### [Directions for this task]
Nothing but the lines below from the one that contains "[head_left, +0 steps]" through the one that contains "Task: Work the" should be retyped, exactly and including both ends. Do not include pictures.

[Data records]
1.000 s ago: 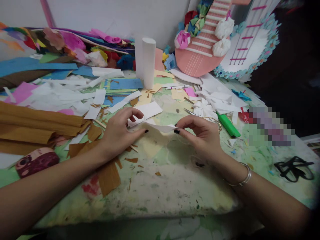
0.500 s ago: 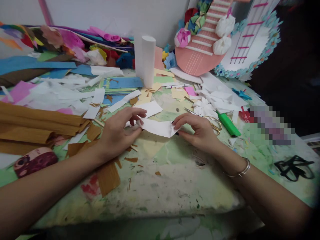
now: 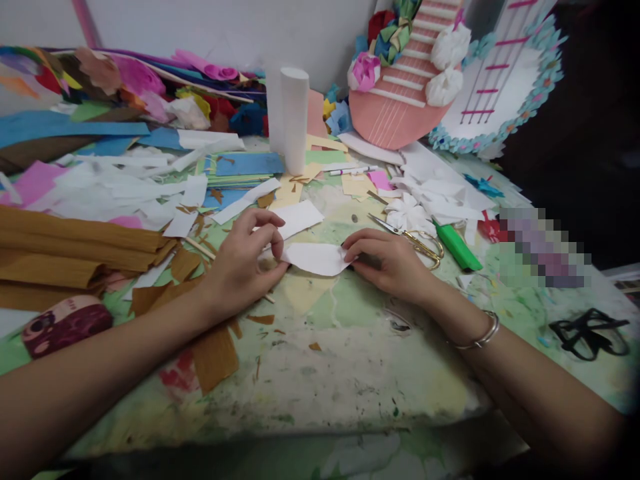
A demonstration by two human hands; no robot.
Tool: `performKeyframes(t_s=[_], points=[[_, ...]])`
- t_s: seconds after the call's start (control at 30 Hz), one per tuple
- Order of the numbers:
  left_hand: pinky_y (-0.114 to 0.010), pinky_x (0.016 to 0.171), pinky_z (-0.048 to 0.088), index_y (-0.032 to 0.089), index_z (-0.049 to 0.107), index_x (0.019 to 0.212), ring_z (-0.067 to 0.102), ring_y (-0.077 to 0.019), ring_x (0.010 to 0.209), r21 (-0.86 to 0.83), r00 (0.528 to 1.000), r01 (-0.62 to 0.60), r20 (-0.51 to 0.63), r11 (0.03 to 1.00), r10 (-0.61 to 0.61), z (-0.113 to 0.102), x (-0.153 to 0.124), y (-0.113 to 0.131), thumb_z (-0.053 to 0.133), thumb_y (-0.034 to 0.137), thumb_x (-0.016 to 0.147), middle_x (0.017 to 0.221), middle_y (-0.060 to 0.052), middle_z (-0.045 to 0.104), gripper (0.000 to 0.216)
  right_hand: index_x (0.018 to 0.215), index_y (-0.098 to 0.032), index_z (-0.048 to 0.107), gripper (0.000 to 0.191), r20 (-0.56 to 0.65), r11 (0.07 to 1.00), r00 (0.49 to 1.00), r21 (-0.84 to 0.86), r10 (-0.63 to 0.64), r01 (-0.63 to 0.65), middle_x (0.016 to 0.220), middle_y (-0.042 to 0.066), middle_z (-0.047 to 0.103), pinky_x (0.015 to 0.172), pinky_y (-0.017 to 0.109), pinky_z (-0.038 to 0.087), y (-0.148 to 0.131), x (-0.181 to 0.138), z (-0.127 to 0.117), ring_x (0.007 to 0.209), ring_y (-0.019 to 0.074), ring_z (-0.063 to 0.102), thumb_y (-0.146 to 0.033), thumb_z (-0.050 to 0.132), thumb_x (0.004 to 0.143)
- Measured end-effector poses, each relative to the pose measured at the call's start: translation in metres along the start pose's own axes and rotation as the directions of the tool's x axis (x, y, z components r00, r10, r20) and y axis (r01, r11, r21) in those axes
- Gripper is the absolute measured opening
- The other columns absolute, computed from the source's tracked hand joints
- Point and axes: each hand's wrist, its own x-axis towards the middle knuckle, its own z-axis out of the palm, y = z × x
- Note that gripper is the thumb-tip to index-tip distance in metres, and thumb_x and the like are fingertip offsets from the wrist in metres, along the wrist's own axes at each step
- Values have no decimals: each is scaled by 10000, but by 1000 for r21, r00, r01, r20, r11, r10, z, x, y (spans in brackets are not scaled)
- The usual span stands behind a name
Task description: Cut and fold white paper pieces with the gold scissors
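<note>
A small white paper piece (image 3: 316,259) lies between my hands on the paint-stained table (image 3: 330,373). My left hand (image 3: 244,264) pinches its left end with curled fingers. My right hand (image 3: 387,261) grips its right end, fingers bent down onto the paper. Both wrists rest low over the table. A silver bangle (image 3: 479,339) sits on my right wrist.
Gold-handled scissors (image 3: 420,241) and a green marker (image 3: 457,247) lie just right of my right hand. Brown crepe paper (image 3: 75,253) is piled at left, paper scraps behind. A white paper roll (image 3: 294,120) stands at the back, beside a pink paper guitar (image 3: 400,107). Black glasses (image 3: 590,332) lie far right.
The white paper was held lifted and stretched between both hands; now it has come down flat to the table and both hands press closer on its ends.
</note>
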Motion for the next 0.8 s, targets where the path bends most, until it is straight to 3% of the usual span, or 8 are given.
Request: performKeyframes(t_s=[0.13, 0.4, 0.8], points=[[-343, 797, 425, 182, 587, 745, 503, -199, 925, 75, 1000, -16, 13, 997, 15, 0, -1, -4, 578, 169, 740, 952, -61, 513, 16, 804, -169, 629, 146, 0, 1000, 1000, 16, 21, -21, 976, 60, 644, 719, 262, 482, 0, 0, -1, 841, 132, 608, -58, 541, 769], [-335, 754, 436, 219, 659, 723, 539, -207, 836, 84, 995, 73, 63, 994, -78, -3, 2, -2, 593, 294, 758, 795, -43, 606, 106, 802, -168, 635, 135, 3, 1000, 1000, -7, 18, -18, 973, 67, 648, 719, 270, 486, 1, 0, -1, 842, 140, 614, -74, 540, 780], [-319, 738, 452, 249, 730, 810, 562, -183, 797, -108, 976, -48, 207, 993, 69, -6, 2, -10, 550, 322, 815, 800, -52, 672, 195, 866, -174, 646, 124, 45, 994, 998, -101, -40, 44, 1042, 103, 605, 821, 357, 480, -6, -2, -7, 973, 196, 561, -120, 546, 815]])
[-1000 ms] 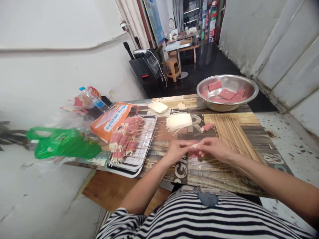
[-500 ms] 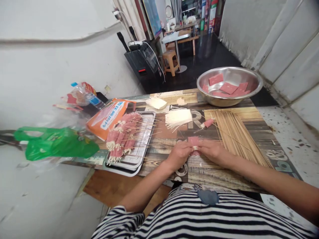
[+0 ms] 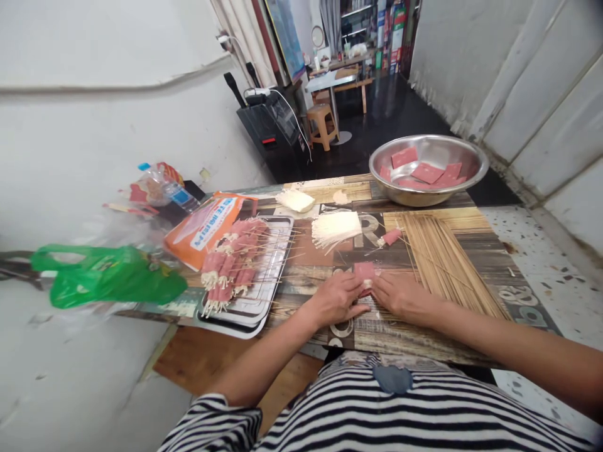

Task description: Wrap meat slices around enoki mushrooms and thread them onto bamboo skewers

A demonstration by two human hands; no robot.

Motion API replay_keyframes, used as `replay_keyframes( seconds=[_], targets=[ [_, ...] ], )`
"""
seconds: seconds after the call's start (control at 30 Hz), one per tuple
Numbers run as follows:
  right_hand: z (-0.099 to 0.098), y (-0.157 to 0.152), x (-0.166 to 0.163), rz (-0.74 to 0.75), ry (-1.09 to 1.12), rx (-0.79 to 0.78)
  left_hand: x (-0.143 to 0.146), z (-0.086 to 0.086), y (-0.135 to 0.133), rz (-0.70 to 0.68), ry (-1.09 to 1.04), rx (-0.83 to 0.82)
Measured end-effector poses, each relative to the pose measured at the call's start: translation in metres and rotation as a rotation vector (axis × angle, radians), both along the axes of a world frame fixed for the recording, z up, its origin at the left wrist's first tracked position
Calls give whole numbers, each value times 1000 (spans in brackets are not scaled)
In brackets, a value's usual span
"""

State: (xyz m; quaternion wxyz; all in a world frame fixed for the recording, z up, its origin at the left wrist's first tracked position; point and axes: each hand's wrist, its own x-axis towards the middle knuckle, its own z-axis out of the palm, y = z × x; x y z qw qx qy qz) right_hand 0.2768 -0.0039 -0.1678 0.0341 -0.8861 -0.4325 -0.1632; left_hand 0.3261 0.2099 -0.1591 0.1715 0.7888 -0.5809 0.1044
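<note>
- Head view, work position: the pink meat slice [image 3: 364, 270] lies flat on the desk [image 3: 386, 329], near the front edge, between both hands. A small tuft of white mushroom stems [image 3: 367, 284] shows on it.
- Left hand [image 3: 336, 298]: bent fingers rest on the slice's left side; the thumb stands apart. Whether the grip has hold of anything cannot be told.
- Right hand [image 3: 400, 298]: fingertips meet the slice's right side, fingers together. The opening of this grip is hidden.
- Clearances: a strip of desk runs between the tray [image 3: 258, 309] and the left hand. The skewer pile [image 3: 447, 263] lies just beside the right forearm, limiting room on that side.
- Edges: the basin [image 3: 424, 198] stands at the far right edge; the tray reaches the front left edge.
- Beyond the hands: a block of mushrooms [image 3: 336, 229], pale and fringed at one end; right of it, one wrapped roll [image 3: 391, 236].
- Materials: desk, wood-patterned planks with printed letters; basin, round shiny metal holding flat rectangular slices [image 3: 426, 172]; tray, shallow metal with rounded corners, bearing stacked rolls [image 3: 235, 254] on thin sticks; green bag [image 3: 113, 276], crumpled thin plastic.
</note>
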Motion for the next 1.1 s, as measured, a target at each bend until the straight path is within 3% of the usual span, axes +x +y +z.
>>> replay_keyframes(
  seconds=[0.23,0.37,0.63,0.8,1.1],
  targets=[
    [-2,-1,6,-166,407,621,-1,-11,-7,88,161,-334],
    [4,2,8,-323,629,799,-1,-8,-7,130,301,-360],
    [18,10,13,-469,711,753,3,-6,2,47,4,-162],
    [24,16,13,-588,762,742,4,-7,4,62,-28,-69],
    [19,14,12,-604,763,720,-1,-9,-1,149,-9,-129]
  ],
)
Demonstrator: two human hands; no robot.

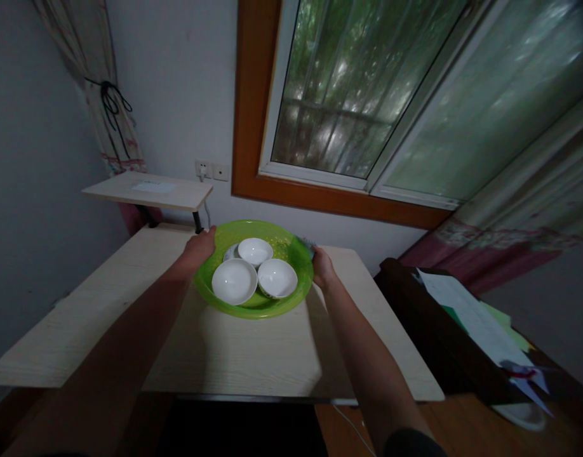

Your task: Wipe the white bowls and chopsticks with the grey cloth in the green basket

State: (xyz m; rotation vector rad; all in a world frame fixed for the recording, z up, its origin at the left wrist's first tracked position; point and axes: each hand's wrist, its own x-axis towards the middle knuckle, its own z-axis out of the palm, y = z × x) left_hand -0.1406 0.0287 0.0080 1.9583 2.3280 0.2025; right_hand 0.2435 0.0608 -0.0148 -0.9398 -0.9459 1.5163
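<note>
A round green plastic basin (253, 312) is over the light wooden table, gripped at its rim from both sides. My left hand (201, 246) is closed on the left rim, and my right hand (322, 266) is closed on the right rim. Inside lie several white dishes: a front left bowl (234, 282), a front right bowl (277, 279) and a back bowl (256, 251). Part of another white dish (231, 252) shows beneath them at the left. Whether the basin touches the tabletop, I cannot tell. Something green and dark (301, 249) is at the basin's right rim near my right fingers.
The table (253, 365) carries a small raised shelf (177, 197) at its back left, with a paper (154, 187) on it. A wall socket (204, 169) with a cord is behind. To the right, a dark piece of furniture (410, 317) holds papers (472, 311). A window (348, 95) fills the wall ahead.
</note>
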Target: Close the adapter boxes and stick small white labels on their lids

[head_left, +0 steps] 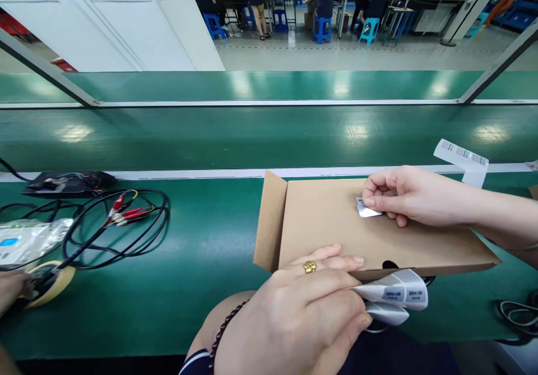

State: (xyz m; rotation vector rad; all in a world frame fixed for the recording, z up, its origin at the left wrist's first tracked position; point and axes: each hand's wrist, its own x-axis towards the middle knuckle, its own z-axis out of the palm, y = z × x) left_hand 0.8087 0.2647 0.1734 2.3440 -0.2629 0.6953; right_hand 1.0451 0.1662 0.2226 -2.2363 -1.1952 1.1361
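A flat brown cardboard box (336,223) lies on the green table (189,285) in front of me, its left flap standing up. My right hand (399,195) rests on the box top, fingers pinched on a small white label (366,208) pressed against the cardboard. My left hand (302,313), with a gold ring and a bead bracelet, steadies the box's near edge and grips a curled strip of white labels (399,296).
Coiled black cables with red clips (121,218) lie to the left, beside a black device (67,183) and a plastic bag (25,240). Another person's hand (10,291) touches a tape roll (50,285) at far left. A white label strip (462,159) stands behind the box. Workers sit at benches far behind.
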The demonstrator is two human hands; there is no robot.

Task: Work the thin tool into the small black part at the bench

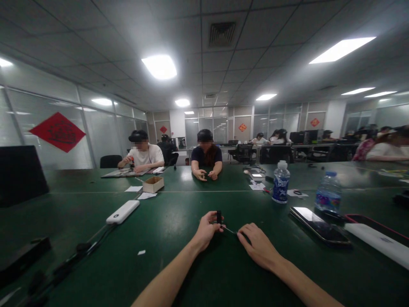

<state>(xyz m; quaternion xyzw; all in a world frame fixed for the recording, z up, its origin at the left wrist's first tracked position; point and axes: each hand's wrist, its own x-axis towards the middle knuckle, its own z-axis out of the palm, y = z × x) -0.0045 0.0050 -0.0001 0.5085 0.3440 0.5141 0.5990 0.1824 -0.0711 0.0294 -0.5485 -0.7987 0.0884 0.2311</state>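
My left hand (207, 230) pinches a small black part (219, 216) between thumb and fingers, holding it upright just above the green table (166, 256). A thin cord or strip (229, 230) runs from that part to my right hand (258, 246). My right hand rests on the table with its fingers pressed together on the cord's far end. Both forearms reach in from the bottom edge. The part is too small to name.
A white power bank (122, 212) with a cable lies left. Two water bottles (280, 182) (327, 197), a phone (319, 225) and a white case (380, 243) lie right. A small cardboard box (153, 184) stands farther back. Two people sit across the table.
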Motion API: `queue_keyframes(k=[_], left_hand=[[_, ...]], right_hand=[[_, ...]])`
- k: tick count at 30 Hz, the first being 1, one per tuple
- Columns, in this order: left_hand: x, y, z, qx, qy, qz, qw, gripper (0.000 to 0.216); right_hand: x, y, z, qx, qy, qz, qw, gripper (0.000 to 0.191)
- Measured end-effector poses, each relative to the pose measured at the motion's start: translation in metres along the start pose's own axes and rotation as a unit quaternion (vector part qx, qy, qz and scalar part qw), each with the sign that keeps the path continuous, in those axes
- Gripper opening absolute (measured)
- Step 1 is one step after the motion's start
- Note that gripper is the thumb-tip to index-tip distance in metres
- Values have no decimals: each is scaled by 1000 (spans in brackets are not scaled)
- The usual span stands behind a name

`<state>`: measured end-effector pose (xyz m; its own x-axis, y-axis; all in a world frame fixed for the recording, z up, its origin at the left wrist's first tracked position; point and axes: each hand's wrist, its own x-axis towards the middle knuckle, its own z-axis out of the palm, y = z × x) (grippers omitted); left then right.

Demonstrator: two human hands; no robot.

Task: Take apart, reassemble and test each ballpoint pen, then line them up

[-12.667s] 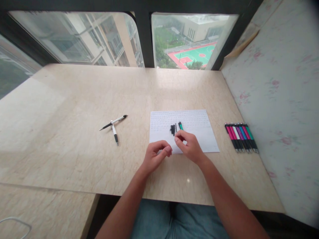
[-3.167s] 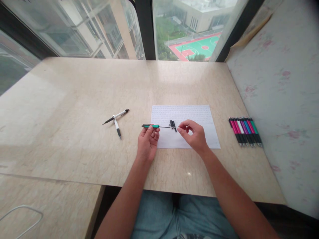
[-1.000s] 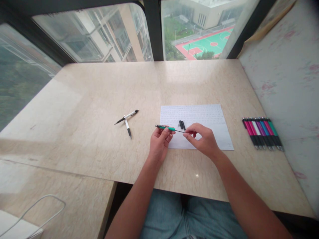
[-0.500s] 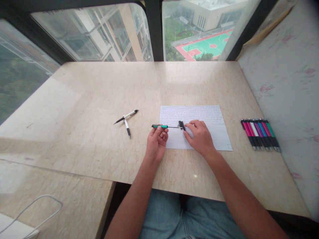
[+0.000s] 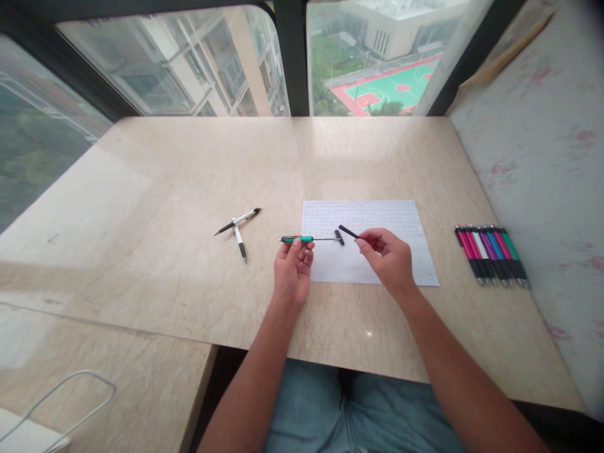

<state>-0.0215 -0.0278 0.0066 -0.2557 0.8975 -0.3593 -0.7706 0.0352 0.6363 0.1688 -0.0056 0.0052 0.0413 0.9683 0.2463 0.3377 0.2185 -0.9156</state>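
My left hand [image 5: 293,265] pinches the green upper half of a pen [image 5: 298,239], held level with its thin refill sticking out to the right. My right hand [image 5: 387,258] pinches a short black pen piece [image 5: 348,232] by one end, lifted just right of the refill's tip. Another small black pen piece [image 5: 338,236] lies on the white written sheet of paper [image 5: 372,217] under both hands.
Two black-and-white pens [image 5: 238,225] lie crossed on the marble table [image 5: 189,189] to the left. A row of several coloured pens [image 5: 491,253] lies at the right, near the wall. A white cable [image 5: 61,396] curls on the lower shelf. Windows run along the far edge.
My right hand has picked one black piece up off the paper and lifted it. My left hand still holds the green pen half, a little further left.
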Motion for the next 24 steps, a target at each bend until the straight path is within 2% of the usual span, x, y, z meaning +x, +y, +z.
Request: queue_keyframes(k=[5, 13, 24], left_hand=[[2, 0, -1, 4, 14, 11, 1000, 16], [1, -1, -2, 23, 6, 8, 1000, 18], [-4, -9, 3, 60, -38, -23, 997, 22]], right_hand=[[-1, -8, -4, 75, 8, -22, 997, 5], [-1, -13, -5, 72, 39, -39, 996, 3], [-4, -9, 3, 40, -38, -63, 996, 6]])
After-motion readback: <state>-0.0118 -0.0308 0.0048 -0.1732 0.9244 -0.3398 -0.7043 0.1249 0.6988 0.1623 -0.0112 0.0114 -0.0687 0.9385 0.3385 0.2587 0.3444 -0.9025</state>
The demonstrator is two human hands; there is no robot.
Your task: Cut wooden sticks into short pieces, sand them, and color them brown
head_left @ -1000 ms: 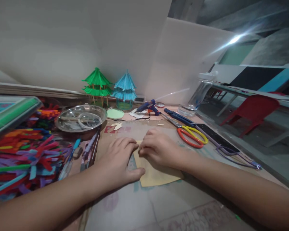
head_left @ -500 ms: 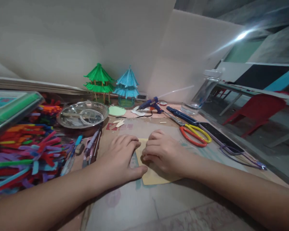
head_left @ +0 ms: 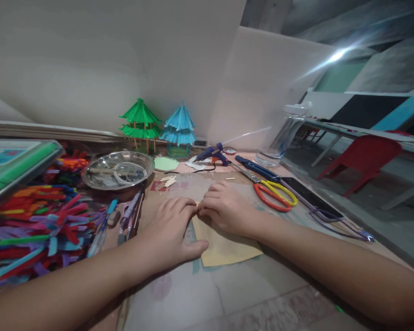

### [Exercise result]
[head_left, +0 steps] 

State: (xyz m; rotation vector rad; all in a world frame fixed for the recording, z up, its origin at the left wrist's first tracked position; point and axes: each hand's wrist, its own x-axis towards the middle knuckle, its own z-axis out of the palm, y = z × x) left_hand 0.8087 0.2647 0.1734 2.3440 -0.2629 0.6953; right_hand 1.0451 0.1662 0.2226 -2.2363 -1.1952 1.1361
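A flat brown cardboard box (336,223) lies on the green table (189,285) in front of me, its left flap standing up. My right hand (399,195) rests on the box top, fingers pinched on a small white label (366,208) pressed against the cardboard. My left hand (302,313), with a gold ring and a bead bracelet, steadies the box's near edge and grips a curled strip of white labels (399,296).
Coiled black cables with red clips (121,218) lie to the left, beside a black device (67,183) and a plastic bag (25,240). Another person's hand (10,291) touches a tape roll (50,285) at far left. A white label strip (462,159) stands behind the box. Workers sit at benches far behind.
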The demonstrator is two human hands; there is no robot.

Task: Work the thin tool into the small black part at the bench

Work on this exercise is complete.